[What to do] Search the data for the word "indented" and copy every line that contains it.

-- Information provided follows --

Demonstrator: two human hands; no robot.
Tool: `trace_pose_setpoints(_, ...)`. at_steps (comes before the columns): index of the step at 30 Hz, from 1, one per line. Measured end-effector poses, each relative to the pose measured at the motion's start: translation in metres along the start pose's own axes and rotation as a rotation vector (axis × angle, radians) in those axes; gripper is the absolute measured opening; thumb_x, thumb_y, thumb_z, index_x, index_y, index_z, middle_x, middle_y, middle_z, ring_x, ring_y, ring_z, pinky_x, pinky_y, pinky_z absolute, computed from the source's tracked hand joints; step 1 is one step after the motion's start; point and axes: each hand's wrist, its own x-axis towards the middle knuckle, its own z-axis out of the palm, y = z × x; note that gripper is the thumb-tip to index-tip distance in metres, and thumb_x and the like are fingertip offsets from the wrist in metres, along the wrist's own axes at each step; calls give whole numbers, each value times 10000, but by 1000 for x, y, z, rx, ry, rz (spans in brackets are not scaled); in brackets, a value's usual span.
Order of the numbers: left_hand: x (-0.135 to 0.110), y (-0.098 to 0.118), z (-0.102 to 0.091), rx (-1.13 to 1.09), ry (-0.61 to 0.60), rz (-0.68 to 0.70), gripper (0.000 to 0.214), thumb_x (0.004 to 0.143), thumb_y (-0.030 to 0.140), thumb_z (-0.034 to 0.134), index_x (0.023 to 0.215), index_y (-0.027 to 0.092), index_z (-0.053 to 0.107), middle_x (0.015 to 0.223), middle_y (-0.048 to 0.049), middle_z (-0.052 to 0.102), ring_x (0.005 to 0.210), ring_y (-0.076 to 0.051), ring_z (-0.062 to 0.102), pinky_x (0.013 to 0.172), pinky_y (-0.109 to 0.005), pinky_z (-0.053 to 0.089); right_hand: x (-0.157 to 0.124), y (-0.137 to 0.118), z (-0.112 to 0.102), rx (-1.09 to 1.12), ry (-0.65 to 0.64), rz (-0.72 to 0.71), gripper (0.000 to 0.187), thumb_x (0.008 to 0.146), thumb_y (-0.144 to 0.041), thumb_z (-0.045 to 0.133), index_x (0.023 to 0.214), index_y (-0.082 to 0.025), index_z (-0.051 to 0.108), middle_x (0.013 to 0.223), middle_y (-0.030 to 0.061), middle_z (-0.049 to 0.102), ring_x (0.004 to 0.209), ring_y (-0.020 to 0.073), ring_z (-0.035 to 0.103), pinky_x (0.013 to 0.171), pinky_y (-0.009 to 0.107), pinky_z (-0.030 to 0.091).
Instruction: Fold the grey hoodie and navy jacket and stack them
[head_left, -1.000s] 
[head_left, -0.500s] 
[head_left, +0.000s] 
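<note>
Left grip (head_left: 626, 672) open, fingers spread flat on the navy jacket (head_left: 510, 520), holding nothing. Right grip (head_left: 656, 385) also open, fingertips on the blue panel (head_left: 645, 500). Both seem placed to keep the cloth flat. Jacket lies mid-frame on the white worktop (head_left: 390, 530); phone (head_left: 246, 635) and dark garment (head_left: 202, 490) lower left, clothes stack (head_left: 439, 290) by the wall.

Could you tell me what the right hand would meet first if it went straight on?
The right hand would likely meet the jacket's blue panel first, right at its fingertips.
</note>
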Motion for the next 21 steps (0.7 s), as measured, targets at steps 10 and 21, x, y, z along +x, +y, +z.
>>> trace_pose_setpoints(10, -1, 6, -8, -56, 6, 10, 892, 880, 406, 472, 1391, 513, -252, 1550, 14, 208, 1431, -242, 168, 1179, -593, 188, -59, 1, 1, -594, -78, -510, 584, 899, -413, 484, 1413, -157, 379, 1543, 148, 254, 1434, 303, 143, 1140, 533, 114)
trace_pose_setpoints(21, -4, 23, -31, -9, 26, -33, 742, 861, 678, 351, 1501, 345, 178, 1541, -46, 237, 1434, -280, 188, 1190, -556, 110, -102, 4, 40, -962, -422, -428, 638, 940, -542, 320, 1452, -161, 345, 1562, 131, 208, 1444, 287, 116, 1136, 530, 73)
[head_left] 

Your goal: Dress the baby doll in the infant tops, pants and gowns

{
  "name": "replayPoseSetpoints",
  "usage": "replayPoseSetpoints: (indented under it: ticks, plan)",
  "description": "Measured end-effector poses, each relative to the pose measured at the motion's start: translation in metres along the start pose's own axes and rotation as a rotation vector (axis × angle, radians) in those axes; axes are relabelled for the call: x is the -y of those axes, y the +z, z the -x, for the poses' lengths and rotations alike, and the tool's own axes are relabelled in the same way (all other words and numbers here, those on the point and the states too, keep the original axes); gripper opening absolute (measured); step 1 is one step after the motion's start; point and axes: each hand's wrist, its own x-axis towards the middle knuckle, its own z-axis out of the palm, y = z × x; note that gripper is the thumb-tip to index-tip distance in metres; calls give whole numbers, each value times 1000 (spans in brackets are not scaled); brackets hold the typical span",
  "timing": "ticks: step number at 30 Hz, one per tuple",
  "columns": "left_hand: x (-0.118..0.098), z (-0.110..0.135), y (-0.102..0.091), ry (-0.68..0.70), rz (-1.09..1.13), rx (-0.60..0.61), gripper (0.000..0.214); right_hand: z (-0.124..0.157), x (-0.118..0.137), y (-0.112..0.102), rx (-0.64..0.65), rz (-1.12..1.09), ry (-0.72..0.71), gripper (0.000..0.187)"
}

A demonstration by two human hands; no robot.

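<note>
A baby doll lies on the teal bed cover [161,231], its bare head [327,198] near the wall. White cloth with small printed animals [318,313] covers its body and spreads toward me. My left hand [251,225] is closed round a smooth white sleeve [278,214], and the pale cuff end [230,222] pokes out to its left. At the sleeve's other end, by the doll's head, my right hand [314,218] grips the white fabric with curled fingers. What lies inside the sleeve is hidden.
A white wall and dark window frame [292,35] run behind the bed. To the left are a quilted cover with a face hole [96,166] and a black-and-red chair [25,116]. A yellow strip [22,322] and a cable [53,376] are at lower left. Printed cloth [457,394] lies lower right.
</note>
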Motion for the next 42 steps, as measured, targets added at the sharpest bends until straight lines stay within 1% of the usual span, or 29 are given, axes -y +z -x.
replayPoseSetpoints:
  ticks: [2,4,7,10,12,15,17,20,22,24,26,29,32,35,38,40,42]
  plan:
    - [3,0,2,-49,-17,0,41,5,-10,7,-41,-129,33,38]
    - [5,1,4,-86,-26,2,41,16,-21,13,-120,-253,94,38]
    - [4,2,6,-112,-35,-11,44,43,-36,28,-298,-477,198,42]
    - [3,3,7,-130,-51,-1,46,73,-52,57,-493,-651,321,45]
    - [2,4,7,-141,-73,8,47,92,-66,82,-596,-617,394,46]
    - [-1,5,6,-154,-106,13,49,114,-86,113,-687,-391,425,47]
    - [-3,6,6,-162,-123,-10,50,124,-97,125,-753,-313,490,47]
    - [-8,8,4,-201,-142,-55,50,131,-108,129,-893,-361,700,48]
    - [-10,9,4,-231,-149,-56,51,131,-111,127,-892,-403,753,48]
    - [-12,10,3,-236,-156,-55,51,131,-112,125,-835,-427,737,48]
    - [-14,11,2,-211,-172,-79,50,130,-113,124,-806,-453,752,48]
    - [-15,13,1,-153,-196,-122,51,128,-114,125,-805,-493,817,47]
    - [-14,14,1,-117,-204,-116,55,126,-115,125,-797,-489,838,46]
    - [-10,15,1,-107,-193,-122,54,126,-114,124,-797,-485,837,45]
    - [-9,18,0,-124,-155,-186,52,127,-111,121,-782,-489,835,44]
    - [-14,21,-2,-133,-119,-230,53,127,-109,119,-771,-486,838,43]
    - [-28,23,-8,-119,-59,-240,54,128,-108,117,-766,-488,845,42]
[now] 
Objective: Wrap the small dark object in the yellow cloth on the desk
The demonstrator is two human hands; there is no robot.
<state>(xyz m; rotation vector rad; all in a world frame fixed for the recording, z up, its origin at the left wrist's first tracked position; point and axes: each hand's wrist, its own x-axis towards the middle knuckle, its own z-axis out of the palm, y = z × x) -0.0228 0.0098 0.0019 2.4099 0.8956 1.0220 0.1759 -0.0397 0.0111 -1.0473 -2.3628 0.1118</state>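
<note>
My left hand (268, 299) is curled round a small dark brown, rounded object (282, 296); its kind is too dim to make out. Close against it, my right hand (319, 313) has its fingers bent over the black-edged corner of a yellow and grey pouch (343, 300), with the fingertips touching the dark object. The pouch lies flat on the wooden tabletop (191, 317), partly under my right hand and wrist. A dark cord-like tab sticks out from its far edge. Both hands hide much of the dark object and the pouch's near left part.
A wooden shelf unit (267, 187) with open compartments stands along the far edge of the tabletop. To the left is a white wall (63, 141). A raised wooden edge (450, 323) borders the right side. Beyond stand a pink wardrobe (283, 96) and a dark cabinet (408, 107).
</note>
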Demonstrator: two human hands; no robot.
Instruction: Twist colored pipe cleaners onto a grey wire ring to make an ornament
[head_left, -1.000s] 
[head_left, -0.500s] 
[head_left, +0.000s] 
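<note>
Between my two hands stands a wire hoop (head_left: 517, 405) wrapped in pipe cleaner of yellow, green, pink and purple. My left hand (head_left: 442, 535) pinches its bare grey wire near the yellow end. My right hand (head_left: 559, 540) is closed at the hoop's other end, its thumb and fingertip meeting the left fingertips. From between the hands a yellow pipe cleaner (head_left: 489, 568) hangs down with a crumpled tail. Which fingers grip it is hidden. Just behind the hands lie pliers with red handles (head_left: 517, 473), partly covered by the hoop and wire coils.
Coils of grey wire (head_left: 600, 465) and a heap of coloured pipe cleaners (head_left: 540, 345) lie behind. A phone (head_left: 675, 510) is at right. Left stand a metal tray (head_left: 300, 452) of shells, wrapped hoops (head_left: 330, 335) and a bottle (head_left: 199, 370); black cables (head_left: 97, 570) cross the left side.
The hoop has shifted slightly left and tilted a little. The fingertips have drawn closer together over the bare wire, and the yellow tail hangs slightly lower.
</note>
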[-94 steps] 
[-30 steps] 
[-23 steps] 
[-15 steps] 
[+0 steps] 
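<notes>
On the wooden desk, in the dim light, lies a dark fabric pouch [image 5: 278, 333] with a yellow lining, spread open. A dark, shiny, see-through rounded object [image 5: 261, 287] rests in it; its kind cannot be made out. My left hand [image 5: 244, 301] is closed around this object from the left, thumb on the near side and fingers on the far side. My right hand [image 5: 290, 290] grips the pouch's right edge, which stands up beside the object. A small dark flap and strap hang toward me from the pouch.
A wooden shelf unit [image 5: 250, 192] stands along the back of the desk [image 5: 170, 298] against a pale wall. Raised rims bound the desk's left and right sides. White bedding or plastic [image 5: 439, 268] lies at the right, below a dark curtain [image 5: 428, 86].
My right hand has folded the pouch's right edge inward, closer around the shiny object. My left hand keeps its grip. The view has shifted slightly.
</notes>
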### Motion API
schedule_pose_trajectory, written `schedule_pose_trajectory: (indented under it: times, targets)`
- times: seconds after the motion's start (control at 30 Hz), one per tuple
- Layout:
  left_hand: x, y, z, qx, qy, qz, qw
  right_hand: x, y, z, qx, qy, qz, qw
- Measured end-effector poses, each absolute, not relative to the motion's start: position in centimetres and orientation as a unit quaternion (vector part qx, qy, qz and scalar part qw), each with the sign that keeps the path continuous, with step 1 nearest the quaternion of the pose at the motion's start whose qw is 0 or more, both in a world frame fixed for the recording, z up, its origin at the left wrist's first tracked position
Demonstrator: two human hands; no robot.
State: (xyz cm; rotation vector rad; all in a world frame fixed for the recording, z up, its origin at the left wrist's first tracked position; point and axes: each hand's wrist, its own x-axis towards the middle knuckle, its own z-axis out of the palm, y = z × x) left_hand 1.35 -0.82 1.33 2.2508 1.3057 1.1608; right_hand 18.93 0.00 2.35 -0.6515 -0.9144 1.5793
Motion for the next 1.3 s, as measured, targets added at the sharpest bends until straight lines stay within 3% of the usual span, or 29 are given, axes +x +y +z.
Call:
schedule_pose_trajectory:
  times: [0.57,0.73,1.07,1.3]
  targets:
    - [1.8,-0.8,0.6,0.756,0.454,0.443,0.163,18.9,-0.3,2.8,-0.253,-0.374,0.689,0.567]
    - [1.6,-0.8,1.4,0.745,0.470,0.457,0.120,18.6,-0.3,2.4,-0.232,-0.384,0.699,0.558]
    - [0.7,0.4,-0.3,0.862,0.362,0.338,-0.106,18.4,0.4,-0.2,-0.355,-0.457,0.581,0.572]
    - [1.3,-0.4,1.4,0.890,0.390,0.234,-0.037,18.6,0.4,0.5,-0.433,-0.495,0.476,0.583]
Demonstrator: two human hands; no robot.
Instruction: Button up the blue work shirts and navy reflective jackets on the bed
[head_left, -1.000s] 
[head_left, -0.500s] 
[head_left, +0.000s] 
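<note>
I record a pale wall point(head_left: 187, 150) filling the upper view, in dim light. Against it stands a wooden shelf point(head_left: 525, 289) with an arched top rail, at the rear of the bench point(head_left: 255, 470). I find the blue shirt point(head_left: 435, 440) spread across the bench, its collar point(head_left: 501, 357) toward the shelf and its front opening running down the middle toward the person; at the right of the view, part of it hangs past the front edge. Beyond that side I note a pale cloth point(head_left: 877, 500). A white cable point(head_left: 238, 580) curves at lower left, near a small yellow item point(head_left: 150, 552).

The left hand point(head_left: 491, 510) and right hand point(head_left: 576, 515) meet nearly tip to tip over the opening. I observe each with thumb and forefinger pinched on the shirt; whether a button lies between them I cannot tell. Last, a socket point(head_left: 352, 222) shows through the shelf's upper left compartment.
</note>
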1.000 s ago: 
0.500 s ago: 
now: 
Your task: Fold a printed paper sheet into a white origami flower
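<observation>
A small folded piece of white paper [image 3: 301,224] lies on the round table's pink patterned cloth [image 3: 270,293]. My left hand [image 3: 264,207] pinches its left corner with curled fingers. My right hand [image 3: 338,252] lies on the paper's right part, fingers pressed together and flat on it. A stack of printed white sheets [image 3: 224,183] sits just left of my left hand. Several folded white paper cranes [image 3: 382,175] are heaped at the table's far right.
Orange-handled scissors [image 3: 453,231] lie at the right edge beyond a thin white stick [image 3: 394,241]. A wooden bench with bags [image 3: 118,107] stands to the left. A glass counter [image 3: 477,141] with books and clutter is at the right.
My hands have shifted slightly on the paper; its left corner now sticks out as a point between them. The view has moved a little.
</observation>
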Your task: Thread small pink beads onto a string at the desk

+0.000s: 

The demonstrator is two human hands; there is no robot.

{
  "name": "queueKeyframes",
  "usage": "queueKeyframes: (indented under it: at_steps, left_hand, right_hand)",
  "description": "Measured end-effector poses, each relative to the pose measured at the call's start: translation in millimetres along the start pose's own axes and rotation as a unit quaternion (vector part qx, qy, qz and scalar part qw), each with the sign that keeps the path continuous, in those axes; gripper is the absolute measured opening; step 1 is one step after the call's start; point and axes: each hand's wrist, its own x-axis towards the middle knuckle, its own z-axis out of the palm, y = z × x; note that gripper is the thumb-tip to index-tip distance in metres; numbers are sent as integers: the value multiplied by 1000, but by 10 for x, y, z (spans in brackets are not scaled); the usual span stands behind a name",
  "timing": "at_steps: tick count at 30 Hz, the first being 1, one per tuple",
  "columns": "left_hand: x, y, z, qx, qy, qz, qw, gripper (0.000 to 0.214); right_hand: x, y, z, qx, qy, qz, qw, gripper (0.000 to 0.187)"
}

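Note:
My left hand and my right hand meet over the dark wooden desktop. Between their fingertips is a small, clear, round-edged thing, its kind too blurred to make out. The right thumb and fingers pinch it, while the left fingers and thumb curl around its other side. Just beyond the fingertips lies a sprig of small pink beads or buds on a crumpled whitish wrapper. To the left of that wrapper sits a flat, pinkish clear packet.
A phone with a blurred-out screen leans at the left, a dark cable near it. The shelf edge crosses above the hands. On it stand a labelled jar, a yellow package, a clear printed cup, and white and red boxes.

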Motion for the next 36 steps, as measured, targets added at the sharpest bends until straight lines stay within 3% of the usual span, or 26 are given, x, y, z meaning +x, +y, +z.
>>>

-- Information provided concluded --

[Your solution]
  "usage": "replayPoseSetpoints: (indented under it: ticks, plan)",
schedule_pose_trajectory, written `schedule_pose_trajectory: (indented under it: times, targets)`
  "usage": "queueKeyframes: (indented under it: at_steps, left_hand, right_hand)",

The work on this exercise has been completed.